Project description:We report that Hedgehog signaling is a heterochronic pathway that determines the timing of the transition from specified cardiac progenitor to differentiated cardiomyocyte, a function distinct from its previously described roles affecting cellular patterning or proliferation. Hedgehog signaling was required to prevent premature differentiation and disruption of cardiac morphogenesis in vivo and the Hedgehog signaling transcription factor GLI1 was sufficient to delay differentiation in stem cell-derived cardiac progenitors in vitro. GLI1 directly activated a de novo progenitor-specific network in vitro that inhibited the induction of the cardiac differentiation program.
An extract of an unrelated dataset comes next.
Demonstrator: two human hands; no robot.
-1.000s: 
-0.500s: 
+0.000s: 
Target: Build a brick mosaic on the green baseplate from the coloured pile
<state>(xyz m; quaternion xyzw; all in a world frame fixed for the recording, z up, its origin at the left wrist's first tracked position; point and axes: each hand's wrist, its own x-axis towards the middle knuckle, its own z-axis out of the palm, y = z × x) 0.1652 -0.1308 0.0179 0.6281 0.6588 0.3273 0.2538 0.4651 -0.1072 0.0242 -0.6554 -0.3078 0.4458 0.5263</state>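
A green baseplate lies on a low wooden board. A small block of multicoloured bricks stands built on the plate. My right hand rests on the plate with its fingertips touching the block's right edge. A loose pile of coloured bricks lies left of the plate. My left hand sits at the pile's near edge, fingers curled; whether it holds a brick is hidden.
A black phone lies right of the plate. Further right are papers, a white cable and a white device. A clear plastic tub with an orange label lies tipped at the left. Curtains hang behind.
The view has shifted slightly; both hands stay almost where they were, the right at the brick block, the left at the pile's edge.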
The GLI1-driven gene regulatory network is sufficient to induce Hedgehog-naive in vitro cardiac progenitors to adopt an epigenomic state reminiscent of second heart field cardiac progenitors in vivo. A Hh-dependent GLI transcription factor switch functions as a differentiation timer, restricting activity of the progenitor network to the second heart field and permitting cardiomyocyte differentiation in the heart. GLI1 expression is broadly associated with the progenitor state, and its activity also delayed the differentiation of specified neural progenitors in vitro. We posit that Hedgehog signaling functions as a heterochronic regulator that transiently maintains diverse progenitor populations for complex organ development and that may explain diverse Hedgehog signaling-dependent phenomena.